7.2 Browser-Specific Instructions
Chrome
Settings > Privacy and Security > Cookies and other site data
Firefox
Settings > Privacy & Security > Cookies and Site Data
Safari
Preferences > Privacy > Manage Website Data
Edge
Settings > Cookies and site permissions > Cookies and site data
7.3 Account-Level Controls
When logged into your Auditable account, you can control non-essential cookies through your account preferences:
- Navigate to your Account Settings
- Select “Privacy Preferences”
- Toggle analytics and performance cookies on/off
- Your preferences are saved automatically
7.4 Third-Party Opt-Out
You can also opt out of third-party cookies directly:
- PostHog: Use the opt-out link in your account settings or visit their opt-out page
- General Opt-Out: Visit aboutads.info or youronlinechoices.com
8. Mobile Device Cookies
When accessing our Service through mobile devices, similar technologies may be used:
- Mobile Browser Cookies: Function similarly to desktop browser cookies
- Local Storage: Used to store user preferences and session data
- Device Identifiers: May be used for authentication and security purposes
You can control these through your mobile browser settings or device privacy settings.
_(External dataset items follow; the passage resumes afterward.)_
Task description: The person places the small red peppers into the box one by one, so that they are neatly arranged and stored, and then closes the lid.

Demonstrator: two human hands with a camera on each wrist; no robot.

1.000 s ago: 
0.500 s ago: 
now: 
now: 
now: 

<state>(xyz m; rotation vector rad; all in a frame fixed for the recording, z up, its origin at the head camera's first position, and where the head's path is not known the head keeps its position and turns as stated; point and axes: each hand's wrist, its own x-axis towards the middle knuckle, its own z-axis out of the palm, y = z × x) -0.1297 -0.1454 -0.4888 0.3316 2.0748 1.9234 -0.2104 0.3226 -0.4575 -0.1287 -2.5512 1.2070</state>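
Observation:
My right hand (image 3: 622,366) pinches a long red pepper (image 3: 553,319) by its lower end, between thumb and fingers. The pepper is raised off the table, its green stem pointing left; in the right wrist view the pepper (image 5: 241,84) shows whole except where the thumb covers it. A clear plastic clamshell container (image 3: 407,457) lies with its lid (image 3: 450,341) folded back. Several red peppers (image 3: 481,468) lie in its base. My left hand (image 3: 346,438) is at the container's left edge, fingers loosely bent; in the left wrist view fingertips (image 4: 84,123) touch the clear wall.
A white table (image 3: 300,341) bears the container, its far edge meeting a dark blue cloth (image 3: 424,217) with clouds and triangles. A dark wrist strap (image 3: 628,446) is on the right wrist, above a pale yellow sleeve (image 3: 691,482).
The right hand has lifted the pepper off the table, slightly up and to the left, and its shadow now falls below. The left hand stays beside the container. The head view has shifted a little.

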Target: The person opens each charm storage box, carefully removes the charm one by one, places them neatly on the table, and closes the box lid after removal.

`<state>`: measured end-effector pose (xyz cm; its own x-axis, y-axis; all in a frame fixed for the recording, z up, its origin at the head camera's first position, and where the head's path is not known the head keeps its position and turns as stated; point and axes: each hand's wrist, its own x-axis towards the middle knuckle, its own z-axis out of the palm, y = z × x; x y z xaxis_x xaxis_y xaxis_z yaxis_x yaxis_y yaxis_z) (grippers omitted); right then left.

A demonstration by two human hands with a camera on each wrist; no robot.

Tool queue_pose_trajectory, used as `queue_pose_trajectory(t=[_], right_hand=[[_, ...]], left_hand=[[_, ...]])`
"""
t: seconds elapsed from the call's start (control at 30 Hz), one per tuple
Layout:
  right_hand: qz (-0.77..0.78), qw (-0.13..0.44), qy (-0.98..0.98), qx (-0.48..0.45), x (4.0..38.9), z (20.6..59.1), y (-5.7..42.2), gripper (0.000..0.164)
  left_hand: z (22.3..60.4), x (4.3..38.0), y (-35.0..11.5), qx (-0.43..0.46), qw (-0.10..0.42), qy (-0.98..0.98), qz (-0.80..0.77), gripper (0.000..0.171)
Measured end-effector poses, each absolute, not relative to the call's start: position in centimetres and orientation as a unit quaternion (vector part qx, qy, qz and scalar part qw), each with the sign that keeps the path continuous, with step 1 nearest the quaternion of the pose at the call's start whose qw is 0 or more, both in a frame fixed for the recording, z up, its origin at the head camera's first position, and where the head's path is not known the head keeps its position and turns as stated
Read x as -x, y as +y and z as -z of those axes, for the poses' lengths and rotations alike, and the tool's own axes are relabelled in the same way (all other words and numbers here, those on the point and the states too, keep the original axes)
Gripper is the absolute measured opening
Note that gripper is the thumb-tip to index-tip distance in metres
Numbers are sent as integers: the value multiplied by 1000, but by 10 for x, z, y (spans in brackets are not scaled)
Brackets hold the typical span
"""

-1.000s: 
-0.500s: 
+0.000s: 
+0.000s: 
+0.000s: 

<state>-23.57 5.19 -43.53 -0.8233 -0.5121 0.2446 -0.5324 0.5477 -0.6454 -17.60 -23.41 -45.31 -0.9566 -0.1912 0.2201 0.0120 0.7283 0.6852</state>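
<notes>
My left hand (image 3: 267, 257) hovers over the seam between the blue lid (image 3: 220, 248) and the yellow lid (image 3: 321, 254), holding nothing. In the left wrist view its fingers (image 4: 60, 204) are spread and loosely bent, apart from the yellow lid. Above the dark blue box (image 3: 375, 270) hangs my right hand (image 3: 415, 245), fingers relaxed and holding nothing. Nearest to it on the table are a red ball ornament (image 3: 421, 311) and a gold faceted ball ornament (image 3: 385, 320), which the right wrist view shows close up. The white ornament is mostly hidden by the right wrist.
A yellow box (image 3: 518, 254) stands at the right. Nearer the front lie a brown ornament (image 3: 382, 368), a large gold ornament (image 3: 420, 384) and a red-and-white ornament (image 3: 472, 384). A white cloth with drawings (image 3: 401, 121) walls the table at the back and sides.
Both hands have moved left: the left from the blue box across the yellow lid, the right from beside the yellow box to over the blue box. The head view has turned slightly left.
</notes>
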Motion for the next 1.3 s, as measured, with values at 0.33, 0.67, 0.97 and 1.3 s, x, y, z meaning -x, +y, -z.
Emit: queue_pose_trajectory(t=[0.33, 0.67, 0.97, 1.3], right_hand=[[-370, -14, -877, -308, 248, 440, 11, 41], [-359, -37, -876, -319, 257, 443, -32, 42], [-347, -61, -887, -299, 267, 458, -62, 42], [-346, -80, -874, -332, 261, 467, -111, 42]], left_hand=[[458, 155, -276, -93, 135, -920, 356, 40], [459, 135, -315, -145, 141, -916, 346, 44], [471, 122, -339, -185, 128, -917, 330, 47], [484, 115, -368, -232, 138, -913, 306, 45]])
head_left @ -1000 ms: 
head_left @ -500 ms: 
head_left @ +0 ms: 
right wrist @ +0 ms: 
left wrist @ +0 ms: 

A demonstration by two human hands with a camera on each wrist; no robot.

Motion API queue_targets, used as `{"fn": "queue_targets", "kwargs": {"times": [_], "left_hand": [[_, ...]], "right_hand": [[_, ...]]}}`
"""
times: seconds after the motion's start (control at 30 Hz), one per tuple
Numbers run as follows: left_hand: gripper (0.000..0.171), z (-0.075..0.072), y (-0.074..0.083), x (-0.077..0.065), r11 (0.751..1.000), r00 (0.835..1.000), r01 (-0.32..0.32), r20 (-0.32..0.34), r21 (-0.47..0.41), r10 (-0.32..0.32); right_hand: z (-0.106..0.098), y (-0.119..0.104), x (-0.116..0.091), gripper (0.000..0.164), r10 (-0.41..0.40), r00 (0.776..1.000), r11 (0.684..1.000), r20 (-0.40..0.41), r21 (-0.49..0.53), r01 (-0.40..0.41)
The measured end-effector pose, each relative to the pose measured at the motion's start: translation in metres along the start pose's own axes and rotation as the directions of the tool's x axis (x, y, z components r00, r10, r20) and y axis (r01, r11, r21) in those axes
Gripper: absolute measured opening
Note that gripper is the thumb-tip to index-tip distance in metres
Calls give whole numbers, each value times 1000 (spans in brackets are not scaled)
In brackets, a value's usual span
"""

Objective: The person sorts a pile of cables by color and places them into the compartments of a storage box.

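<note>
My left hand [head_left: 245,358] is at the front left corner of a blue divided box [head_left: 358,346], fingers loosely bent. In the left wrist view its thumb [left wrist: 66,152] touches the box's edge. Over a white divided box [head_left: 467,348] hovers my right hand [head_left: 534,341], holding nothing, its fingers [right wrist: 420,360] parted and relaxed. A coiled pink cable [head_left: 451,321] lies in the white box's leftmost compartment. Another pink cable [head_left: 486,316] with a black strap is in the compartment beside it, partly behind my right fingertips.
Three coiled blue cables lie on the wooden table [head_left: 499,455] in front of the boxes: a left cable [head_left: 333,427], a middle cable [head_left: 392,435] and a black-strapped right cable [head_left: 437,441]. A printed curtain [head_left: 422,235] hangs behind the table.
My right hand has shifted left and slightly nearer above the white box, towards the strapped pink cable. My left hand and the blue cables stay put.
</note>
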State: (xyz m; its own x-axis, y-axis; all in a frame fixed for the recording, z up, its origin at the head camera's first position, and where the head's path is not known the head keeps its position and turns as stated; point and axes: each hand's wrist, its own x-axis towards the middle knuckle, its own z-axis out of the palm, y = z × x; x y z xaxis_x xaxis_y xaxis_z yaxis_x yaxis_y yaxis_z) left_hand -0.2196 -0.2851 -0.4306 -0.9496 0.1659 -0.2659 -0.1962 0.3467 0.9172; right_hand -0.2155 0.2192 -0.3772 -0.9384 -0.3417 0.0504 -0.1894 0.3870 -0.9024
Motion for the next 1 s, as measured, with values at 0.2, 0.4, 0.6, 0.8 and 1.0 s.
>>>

9. International Considerations
9.1 GDPR Compliance (European Users)
For users in the European Economic Area:
- We obtain explicit consent for non-essential cookies
- You can withdraw consent at any time through your account settings
- Essential cookies are processed under the legal basis of legitimate interests
- You have the right to object to cookie processing where technically feasible
9.2 CCPA Compliance (California Users)
For California residents:
- Cookies may constitute “personal information” under CCPA
- You have the right to know what information cookies collect
- We do not “sell” cookie data to third parties
- You can request deletion of cookie data through your account settings
10. Cookie Consent Management
We use a cookie consent management system to ensure compliance with applicable laws:
- First Visit: You’ll see a cookie notice explaining our cookie use
- Consent Choices: You can accept all, reject non-essential, or customize your preferences
- Consent Withdrawal: Change your mind anytime through account settings
- Consent Records: We maintain records of your consent choices for compliance
11. Updates to This Cookie Policy
We may update this Cookie Policy periodically to reflect:
- Changes in our cookie practices
- New third-party services or integrations
- Legal or regulatory requirements
- Technology improvements or changes
We will notify you of material changes through email or a prominent notice in the Service. The “Last updated” date at the top of this policy indicates when changes were made.
12. Contact Us About Cookies
If you have questions about our use of cookies or this Cookie Policy, please contact us:
Appable, LLC
Cookie Policy Inquiries
Email: privacy@auditable.dev
Subject Line: “Cookie Policy Question”
Website: https://auditable.dev
This Cookie Policy is part of our Privacy Policy and Terms of Service. By using Auditable, you agree to our use of cookies as described in this policy.